Yan hikayelerinin olduğu ve çözümlendiği, mahkemede değişkenlerin bizi germediği, aslında filmin ana geriliminin baba ile oğul arasında olduğu Mahkeme Filminin dışına taşan bir filmdir.
http://www.kilavuzkarga.blogspot.com.tr/2014/09/baba-ogul-izlenmesi-gereken-filmler.html


Filmin hikayesini ve sinematografisini beğendim, oyunculuklar ise olağan üstü güzeldi. Filmde kasabasına dönerken avukat Robert Downey Jr kardeşimizin cipinden içinden tüm tarlalara doğru yapılan çekim filmin sinematografik harikalarından.

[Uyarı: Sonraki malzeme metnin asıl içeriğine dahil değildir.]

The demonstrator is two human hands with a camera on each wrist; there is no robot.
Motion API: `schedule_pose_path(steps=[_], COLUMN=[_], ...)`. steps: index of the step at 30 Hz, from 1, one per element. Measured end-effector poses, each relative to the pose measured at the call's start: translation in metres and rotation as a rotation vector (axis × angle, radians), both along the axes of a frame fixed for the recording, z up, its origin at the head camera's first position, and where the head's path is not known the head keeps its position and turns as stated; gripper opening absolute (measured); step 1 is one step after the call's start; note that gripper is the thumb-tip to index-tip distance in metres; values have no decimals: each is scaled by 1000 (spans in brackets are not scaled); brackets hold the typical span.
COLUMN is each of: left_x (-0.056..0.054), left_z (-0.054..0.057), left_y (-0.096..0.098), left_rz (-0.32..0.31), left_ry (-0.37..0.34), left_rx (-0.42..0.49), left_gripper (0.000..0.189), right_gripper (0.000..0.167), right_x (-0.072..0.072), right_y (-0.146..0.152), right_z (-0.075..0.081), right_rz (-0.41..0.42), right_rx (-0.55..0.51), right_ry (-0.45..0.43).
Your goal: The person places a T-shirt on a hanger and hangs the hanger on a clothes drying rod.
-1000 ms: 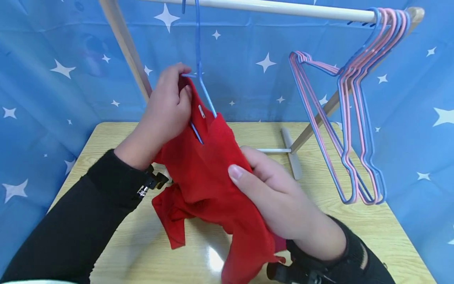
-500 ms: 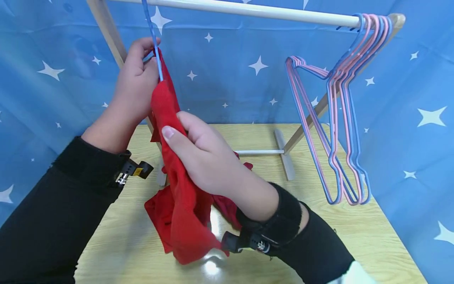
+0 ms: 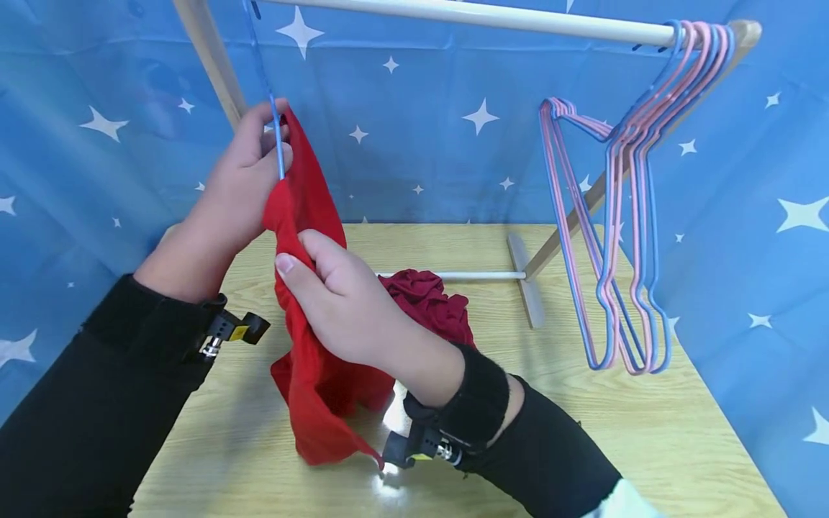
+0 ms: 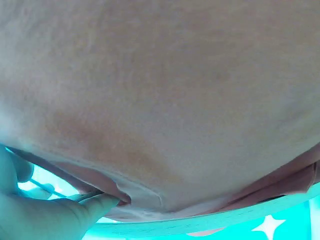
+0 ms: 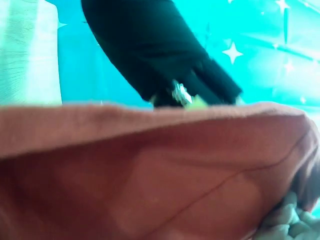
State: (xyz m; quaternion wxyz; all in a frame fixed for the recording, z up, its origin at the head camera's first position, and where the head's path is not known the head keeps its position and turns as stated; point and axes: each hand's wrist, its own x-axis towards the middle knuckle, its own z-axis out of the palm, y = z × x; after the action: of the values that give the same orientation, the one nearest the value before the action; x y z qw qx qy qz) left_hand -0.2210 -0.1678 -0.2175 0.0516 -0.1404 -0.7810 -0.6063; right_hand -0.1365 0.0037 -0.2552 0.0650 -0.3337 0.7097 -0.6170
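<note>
A bright red garment [image 3: 304, 374] hangs between my hands on a blue hanger [image 3: 277, 137], which slopes up toward the rack's bar. My left hand [image 3: 242, 180] pinches the garment's upper edge beside the hanger. In the left wrist view, thumb and finger [image 4: 95, 205] hold the cloth's edge. Lower down, my right hand [image 3: 350, 302] grips the garment's near side, thumb on top. The right wrist view is mostly filled by the garment [image 5: 150, 185], with some fingers [image 5: 287, 222] at its lower right. Much of the hanger is hidden in the cloth.
A white bar [image 3: 492, 18] on a wooden rack crosses the top. Several pink and blue hangers [image 3: 637, 187] hang at its right end. Crumpled dark red cloth [image 3: 434, 302] lies on the wooden table [image 3: 583, 432]. A blue star-patterned curtain surrounds the table.
Both hands have moved left with the garment and hanger, which have turned nearly edge-on. Dark red cloth behind is now more exposed. Over the last half second the hands dropped slightly.
</note>
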Motion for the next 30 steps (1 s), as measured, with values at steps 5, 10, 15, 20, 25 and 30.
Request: schedule_pose_path(steps=[5,10,15,20,25,30], left_x=[5,25,65,101,118,136], left_z=[-6,-10,-11,-19,-39,-53], left_y=[-1,-2,-5,3,28,56], left_rz=[-35,-20,67,66,-28,17], left_ry=[12,116,320,666,989,1268], left_rx=[0,-29,-75,-133,-297,-447], left_gripper=[71,62,57,50,49,37], right_gripper=[8,11,18,22,32,35], right_x=[-2,-3,1,5,6,12], right_y=[1,6,11,23,46,68], right_z=[-4,-2,-5,-9,-13,-20], right_rz=[-18,-21,11,28,33,38], right_rx=[-5,3,-20,-12,54,35], right_ry=[-22,-48,-63,-50,90,166])
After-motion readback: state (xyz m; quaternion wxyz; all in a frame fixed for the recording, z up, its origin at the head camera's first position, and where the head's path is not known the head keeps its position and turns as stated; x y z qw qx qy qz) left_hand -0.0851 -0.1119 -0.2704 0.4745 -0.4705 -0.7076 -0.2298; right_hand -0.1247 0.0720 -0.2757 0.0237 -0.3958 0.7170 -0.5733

Taşralı ve Şehirli çatışması filmde çok iyi işlenmiş, Robert hayatını mahvettiği ve babasının bundan dolayı onu asla af ettemediği abisinin ondan arada sırada "sorun değil" demesine bile asla izin vermemesi gerçekten insanı filmin sonundaki o iç acıtan repliğe çok iyi hazırlıyor.

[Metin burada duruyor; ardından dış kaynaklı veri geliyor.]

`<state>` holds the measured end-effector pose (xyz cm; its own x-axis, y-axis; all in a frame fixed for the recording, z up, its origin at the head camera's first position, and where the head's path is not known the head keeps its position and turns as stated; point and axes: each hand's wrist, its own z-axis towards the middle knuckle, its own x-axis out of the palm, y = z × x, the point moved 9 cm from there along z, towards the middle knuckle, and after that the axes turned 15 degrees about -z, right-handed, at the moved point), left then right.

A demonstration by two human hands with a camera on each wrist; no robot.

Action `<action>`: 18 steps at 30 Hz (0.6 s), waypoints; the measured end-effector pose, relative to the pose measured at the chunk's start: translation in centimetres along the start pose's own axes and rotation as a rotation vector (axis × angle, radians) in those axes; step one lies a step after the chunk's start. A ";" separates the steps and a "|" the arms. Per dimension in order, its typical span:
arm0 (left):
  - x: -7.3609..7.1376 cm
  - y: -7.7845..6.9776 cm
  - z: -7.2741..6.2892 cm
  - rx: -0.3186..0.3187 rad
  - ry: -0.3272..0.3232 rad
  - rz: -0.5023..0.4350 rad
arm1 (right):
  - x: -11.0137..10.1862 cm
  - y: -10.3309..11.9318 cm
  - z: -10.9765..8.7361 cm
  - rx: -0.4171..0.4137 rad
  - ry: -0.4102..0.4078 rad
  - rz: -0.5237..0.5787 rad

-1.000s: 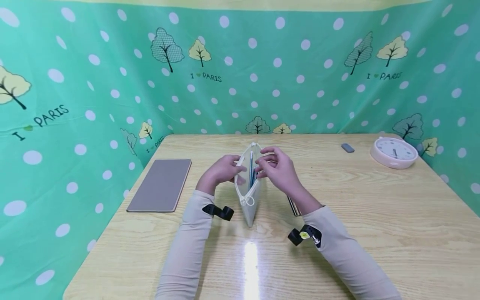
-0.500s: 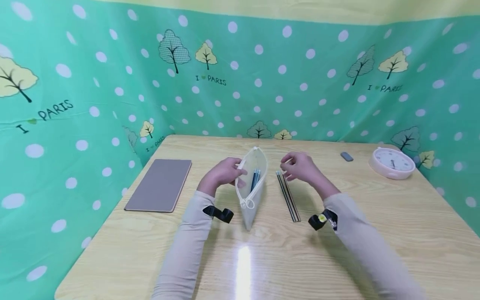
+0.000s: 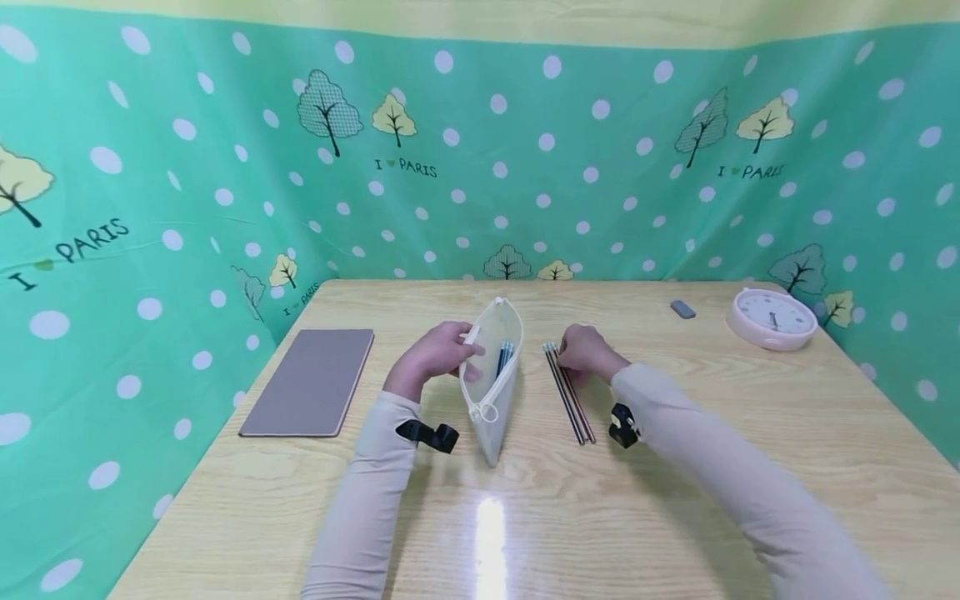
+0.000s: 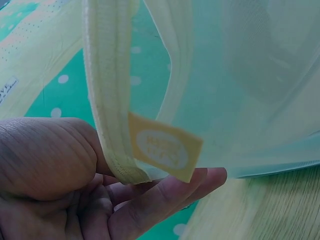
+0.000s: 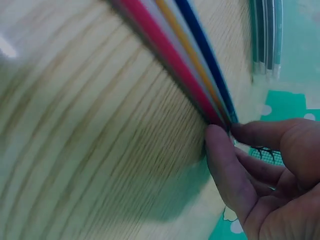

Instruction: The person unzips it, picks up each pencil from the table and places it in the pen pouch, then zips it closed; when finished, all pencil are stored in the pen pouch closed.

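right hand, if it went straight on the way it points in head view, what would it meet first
The loose pencils: the right hand has its fingertips on them. Farther along that leftward line, the pouch looks next, though depth and exact aim are hard to judge.

Translucent white zip pouch (image 3: 498,429): lower lengths of the dark blue pencils (image 3: 505,357) inside blurred by its wall; fingers of the left hand (image 3: 433,354) showed only faintly through it. Right hand (image 3: 588,352) partly hid the slim red, yellow and blue pencils (image 3: 573,406); number pinched undetermined. Yellow fabric tag (image 4: 165,147): print illegible. Round pink clock (image 3: 772,318), far right corner of the pale wood-grain bench (image 3: 570,517): numerals too small. Near bench edge cut off.
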<state>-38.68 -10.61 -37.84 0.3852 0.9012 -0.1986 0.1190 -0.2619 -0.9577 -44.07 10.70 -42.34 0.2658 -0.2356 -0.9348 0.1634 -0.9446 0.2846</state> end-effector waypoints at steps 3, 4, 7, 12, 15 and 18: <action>0.0 0.0 0.0 -0.005 0.000 -0.006 | 0.1 0.0 0.2 0.023 -0.014 0.018; 0.1 0.0 0.0 -0.005 0.001 -0.009 | 0.1 -0.1 0.3 0.029 -0.012 0.022; 0.1 0.0 0.0 -0.005 0.004 -0.010 | 0.2 -0.3 0.3 0.043 0.004 0.037; 0.2 -0.3 -0.1 0.002 0.003 0.005 | 0.2 -0.9 0.3 0.069 0.008 0.079; 0.1 -0.3 -0.1 -0.003 0.002 0.009 | 0.4 -1.0 0.3 0.070 -0.002 0.076; 0.1 -0.1 -0.1 -0.009 0.000 0.006 | 0.5 -0.9 0.2 0.063 -0.018 0.056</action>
<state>-38.53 -10.52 -37.69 0.3863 0.8995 -0.2040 0.1249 -0.2702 -0.9547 -44.31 11.41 -43.07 0.2557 -0.2924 -0.9215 0.0888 -0.9420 0.3236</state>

Filmin en güzel sahnesi, jüri seçimleri. Kamyonuzun arkasında ne yazıyordan seçiyor jüriyi avukat.
"Karım ve köpeğim kayıp, köpeğimi bulana ödül"

Filmin güzel bir tiradı da var:
"Biliyor musun, ülkenin yüzde 90'ı hayaletlere inanıyor. Yüzde 3'ten azı evrime inanıyor. Yüzde 35'i Homer Simpson'ı ve kurmaca şehrini tanıyabiliyorken yüzde 1'den azı yaratıcılarının adını biliyor. Ama, 12 Amerikan'ı jüriyi oturtup adalet beklediğinde inandığın şeyleri sorguluyorsun. Ama sık sık
doğru kararı veriyorlar."

Filmlede karakter tanırımına çok önem veririm, burada da başarılı, acımasız, şeytanın avukatı Hank Palmer karakteri tuvalette ne mal olduğunu çok iyi gösteriyor. O film boyunca farklı bir cendereden geçecek ve filmin sounda hiç sevmediği, nefret ettiği bir başkasının karakterine dönüşecek. Hank'in bu yolculuğuna çıkmanın mutlak sürükleyiciliğine, mahkeme seven sinemaseverlerin tatmasını tavsiye ediyorum.